Airborne Cigar, or ABC for short, was a World War II electronic countermeasure (ECM) system developed by the Telecommunications Research Establishment (TRE) to jam Luftwaffe ground-to-air radios operating in the very high frequency (VHF) band. When used properly, the system made enemy night fighter communications almost impossible. The Germans referred to ABC as "dudelsack", German for bagpipes, in reference to the warbling sound.

The system consisted of a wide-band receiver and three tunable transmitters of about 50 W output.

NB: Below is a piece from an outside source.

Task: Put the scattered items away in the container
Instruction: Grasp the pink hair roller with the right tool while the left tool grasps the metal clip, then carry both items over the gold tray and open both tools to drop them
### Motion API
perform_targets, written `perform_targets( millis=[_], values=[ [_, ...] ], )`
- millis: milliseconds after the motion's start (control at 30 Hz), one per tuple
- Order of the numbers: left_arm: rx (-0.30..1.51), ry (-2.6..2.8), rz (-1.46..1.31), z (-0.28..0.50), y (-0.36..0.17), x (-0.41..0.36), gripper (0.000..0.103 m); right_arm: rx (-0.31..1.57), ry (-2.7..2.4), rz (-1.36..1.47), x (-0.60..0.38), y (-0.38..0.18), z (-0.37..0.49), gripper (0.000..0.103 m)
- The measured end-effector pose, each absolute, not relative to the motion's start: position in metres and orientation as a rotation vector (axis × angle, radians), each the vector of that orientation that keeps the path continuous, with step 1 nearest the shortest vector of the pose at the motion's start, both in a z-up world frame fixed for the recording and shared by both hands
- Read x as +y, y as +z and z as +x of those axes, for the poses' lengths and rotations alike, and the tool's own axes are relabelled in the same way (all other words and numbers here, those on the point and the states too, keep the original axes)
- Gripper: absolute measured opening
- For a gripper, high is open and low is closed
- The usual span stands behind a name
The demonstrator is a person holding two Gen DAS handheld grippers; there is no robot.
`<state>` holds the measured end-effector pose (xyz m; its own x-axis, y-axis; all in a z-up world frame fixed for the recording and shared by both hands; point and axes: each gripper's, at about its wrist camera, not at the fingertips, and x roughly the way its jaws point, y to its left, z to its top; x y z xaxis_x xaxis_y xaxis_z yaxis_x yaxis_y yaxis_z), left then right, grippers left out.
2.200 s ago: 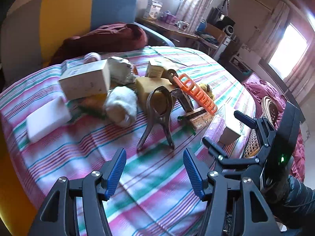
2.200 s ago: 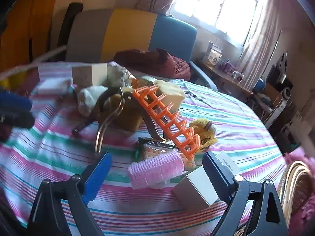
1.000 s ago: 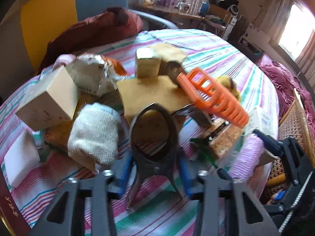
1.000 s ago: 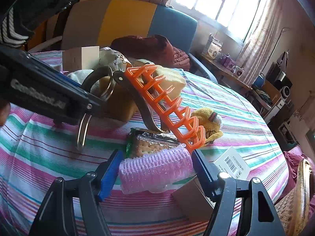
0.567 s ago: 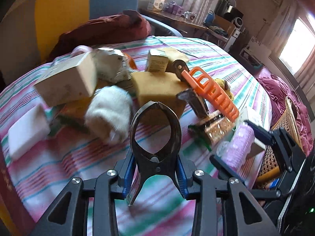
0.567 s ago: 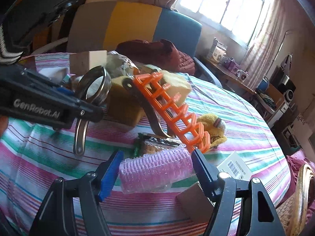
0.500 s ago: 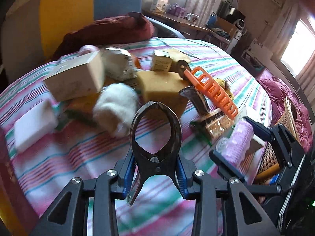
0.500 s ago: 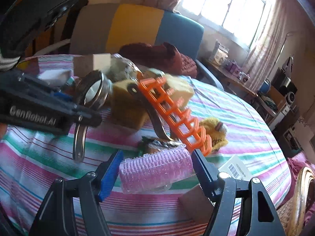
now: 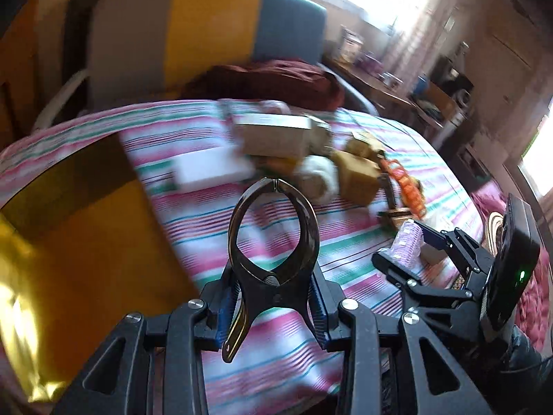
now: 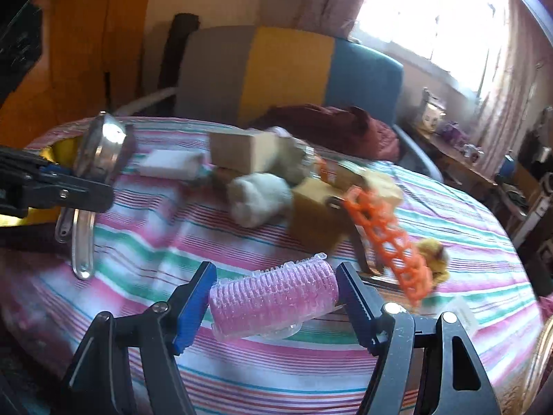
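My left gripper (image 9: 271, 299) is shut on a dark metal spring clamp (image 9: 273, 242) and holds it in the air beside the gold-lined container (image 9: 69, 259) at the left. In the right wrist view the clamp (image 10: 103, 145) shines at the far left. My right gripper (image 10: 274, 307) is shut on a pink hair roller (image 10: 273, 301), held above the striped cloth (image 10: 138, 242). Scattered behind it are a white sock (image 10: 259, 193), a yellow sponge (image 10: 318, 214), an orange hair claw (image 10: 387, 235), a cardboard box (image 10: 242, 152) and a white block (image 10: 169, 164).
A small yellow plush toy (image 10: 432, 252) lies at the right of the pile. A chair with a dark red garment (image 10: 328, 128) stands behind the round table. A wicker basket (image 9: 497, 231) sits past the table's right edge.
The left gripper has lifted the clamp off the cloth and carried it left, bringing the gold container into view. The right gripper has raised the roller slightly.
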<state>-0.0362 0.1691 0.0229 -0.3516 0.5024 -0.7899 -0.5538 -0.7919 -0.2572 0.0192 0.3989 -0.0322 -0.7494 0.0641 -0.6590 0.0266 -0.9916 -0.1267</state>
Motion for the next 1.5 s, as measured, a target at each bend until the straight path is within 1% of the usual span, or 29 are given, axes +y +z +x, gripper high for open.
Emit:
perform_targets(
  millis=[167,300,500,733,800,967,1167,1333,1500],
  values=[
    [-0.040,2.298,-1.294,-0.042,0.027,0.084,0.037,-0.085,3.051,-1.201,0.365,-0.027,0.011,0.072],
    [-0.149,2.397,-1.331,-0.049,0.025,0.023,0.037,-0.053,3.161,-1.280,0.322,-0.021,-0.002,0.072],
    [-0.238,2.486,-1.377,-0.054,0.019,-0.036,0.037,-0.057,3.273,-1.364,0.260,-0.015,-0.021,0.072],
    [-0.319,2.457,-1.434,-0.063,0.001,-0.054,0.037,-0.187,3.352,-1.334,0.202,-0.003,-0.038,0.072],
    [-0.306,2.443,-1.467,-0.064,-0.007,-0.053,0.037,-0.212,3.349,-1.341,0.193,-0.003,-0.043,0.072],
    [-0.291,2.397,-1.555,-0.069,-0.026,-0.052,0.037,-0.313,3.313,-1.376,0.176,-0.016,-0.056,0.072],
    [-0.306,2.410,-1.586,-0.078,-0.038,-0.055,0.037,-0.404,3.263,-1.407,0.167,-0.036,-0.067,0.072],
    [-0.324,2.415,-1.585,-0.087,-0.040,-0.055,0.037,-0.428,3.245,-1.421,0.164,-0.045,-0.073,0.072],
    [-0.323,2.402,-1.659,-0.100,-0.049,-0.053,0.037,-0.444,3.211,-1.457,0.163,-0.056,-0.079,0.072]
  ],
)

The German-speaking Special Duties Operators (SDOs) would listen to signals in the band to determine which frequencies were being used by ground controllers. When one was found, one of the transmitters would be turned to that frequency and begin broadcasting noise. ABC was operated primarily by No. 101 Squadron RAF, part of the specialist No. 100 Group RAF. As the system was only useful over a range of about 50 miles, their Lancasters were spread out through the bomber stream. Because ABC was used on almost every mission, 101 suffered among the highest losses of the war.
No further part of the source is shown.